Schattenwanderer
Aber ich habe nichts gespürt. Wenn Katers Wachsamkeit nicht gewesen wäre, hätte uns die Magie kalt von hinten erwischt.«
»Müssen wir jetzt in diesem Tempo weiterhetzen?«
»Bis Ranneng gewiss. Ein Kampf gegen einen unbekannten Gegner wäre zu gefährlich. In der Stadt gibt es jedoch Magier des Ordens, da werden die Schamanen nicht eindringen.«
»Verzeiht mir, Mylady, aber da muss ich widersprechen«, sagte ich. »Wenn die Schamanen sogar in den Königspalast eindringen konnten, dann werden die Mauern Rannengs sie gewiss nicht aufhalten.«
»Willst du damit andeuten, wir sollten Ranneng besser meiden?«
»Vielleicht will man uns ja auf diese Weise in die Stadt locken.«
»Wie kommst du darauf?« Sie sah mich neugierig an.
»Sagen wir es so: Es ist ein Gefühl.«
»Wie bei Kater?«
»Nein, im Unterschied zu Kater täusche ich mich zuweilen doch.«
Die schwarzen Lippen Miralissas zitterten in einem traurigen Lächeln.
»In drei Tagen werden wir in Ranneng sein. Bis zum Morgengrauen bleiben noch zwei Stunden. Schlaf ein wenig!«
»Ich werde nicht mehr einschlafen.«
»Und ich muss noch ein paar Zauber vorbereiten. Für alle Fälle. Ich spüre, dass wir auf Unannehmlichkeiten stoßen werden.«
»Ich glaube, ich will doch noch ein wenig schlafen«, log ich. »Gute Nacht.«
Ein kaum wahrnehmbares Nicken. Sie zeichnete bereits mit einem Stöckchen, das sie aufgenommen hatte, Figuren in die Asche. Da man wirklich besser nicht störte, wenn jemand einen Schamanenzauber vorbereitete, kehrte ich an meinen Schlafplatz zurück und zog die feuchte Decke zurecht. Gegen Morgen war es etwas frischer geworden, an den Grashalmen erschienen auch die ersten Saphire des Taus.
»Warum schläfst du nicht?«, wollte Ohm wissen, der gerade erst seine Runde beendet hatte. »Sogar die Pferde schlafen. Warum haust du dich nicht einfach aufs Ohr, du Grünschnabel? Ich an deiner Stelle würde jede Minute Schlaf auskosten!«
Leise brummend entfernte sich Ohm. Das Wilde Herz hatte ohne Zweifel recht. Ich musste die Minuten des Schlafs auskosten, sonst wäre mir noch der ganze Tag verleidet. Was immer mit Kater und Egrassa geschehen sein mochte – es war bereits geschehen, daran konnten wir jetzt nichts mehr ändern.

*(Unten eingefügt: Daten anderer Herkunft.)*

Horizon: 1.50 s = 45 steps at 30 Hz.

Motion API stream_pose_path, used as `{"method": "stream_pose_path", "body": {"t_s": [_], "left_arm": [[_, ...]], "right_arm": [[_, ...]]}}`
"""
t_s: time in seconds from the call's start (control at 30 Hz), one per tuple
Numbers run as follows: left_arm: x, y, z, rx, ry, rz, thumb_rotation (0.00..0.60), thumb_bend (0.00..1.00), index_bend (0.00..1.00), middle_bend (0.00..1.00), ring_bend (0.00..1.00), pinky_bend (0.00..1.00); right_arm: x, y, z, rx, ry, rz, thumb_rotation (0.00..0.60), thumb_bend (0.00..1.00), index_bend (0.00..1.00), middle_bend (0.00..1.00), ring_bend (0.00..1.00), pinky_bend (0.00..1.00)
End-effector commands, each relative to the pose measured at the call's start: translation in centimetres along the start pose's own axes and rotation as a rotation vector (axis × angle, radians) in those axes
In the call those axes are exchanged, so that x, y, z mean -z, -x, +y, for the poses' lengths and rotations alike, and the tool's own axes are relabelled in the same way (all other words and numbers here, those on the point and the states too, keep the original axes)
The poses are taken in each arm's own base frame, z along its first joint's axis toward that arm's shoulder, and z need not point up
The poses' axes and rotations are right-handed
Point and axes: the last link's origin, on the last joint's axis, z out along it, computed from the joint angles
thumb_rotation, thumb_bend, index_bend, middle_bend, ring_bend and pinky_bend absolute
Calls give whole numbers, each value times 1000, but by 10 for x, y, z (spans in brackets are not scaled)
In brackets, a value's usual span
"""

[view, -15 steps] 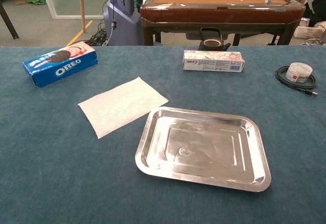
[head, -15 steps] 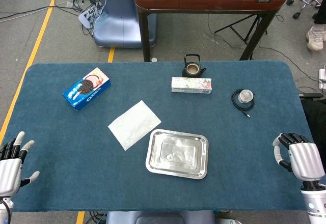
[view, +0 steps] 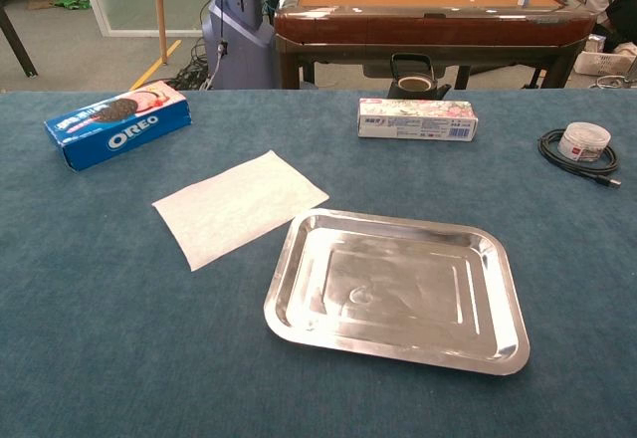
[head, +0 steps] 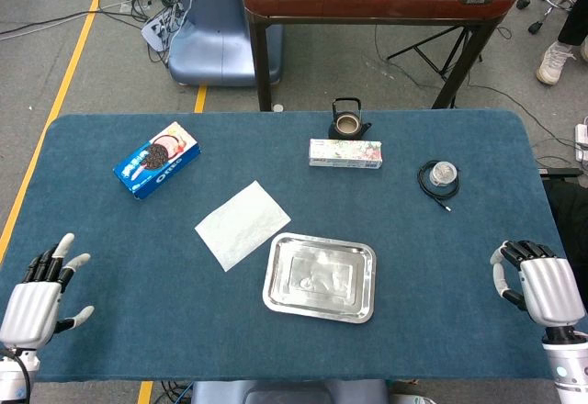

Kaum hatte ich mich auf meinem improvisierten Bett ausgestreckt, da sprang ich auch schon wieder hoch, wobei ich versuchte, einen Schrei zu unterdrücken. Irgendein Schuft hatte mir einen Dorn auf die Decke gelegt. Das heißt: nicht irgendein Schuft, sondern ein grüner. Nur Kli-Kli konnte das gewesen sein, während ich am Lagerfeuer gesessen hatte. Ich warf einen wütenden Blick auf den Narren, der jedoch noch immer den Schlaf der Gerechten schlief. Oder ein vorzüglicher Schauspieler war.
Den Buckligen biegt erst das Grab gerade. Kli-Kli würde ich nicht mehr ändern. Ich warf den Dorn also möglichst weit weg und legte mich wieder hin. In diesem Augenblick wäre ich beinahe in ein Lachen ausgebrochen. Es gab da jemanden, dem es noch schlechter erging als mir, selbst wenn er das nicht ahnte. Bisher jedenfalls nicht. Schandmaul schlief noch immer mit offenem Mund – aus dem nun aber ein Stängel Löwenzahn herauslugte.
Das Letzte, was ich sah, bevor ich einschlief, war Miralissa, die neben dem Feuer hockte und mit dem Stöckchen etwas in die Asche zeichnete.
Kapitel 23
Markstein
Der nächste Morgen begann mit viel Tumult. Warum? Natürlich wegen Kli-Kli. Miralissa erwischte den Kobold, wie er gerade – Punkt, Punkt, Komma, Strich – ein Mondgesicht neben die magischen Zeichen der Elfin in die Asche malte. Selbstverständlich hätte sie ihm beinahe die Hand für dieses Kunstwerk abgerissen. Den ganzen Vormittag schon versuchte sich der Kobold so weit wie möglich von Miralissa fernzuhalten.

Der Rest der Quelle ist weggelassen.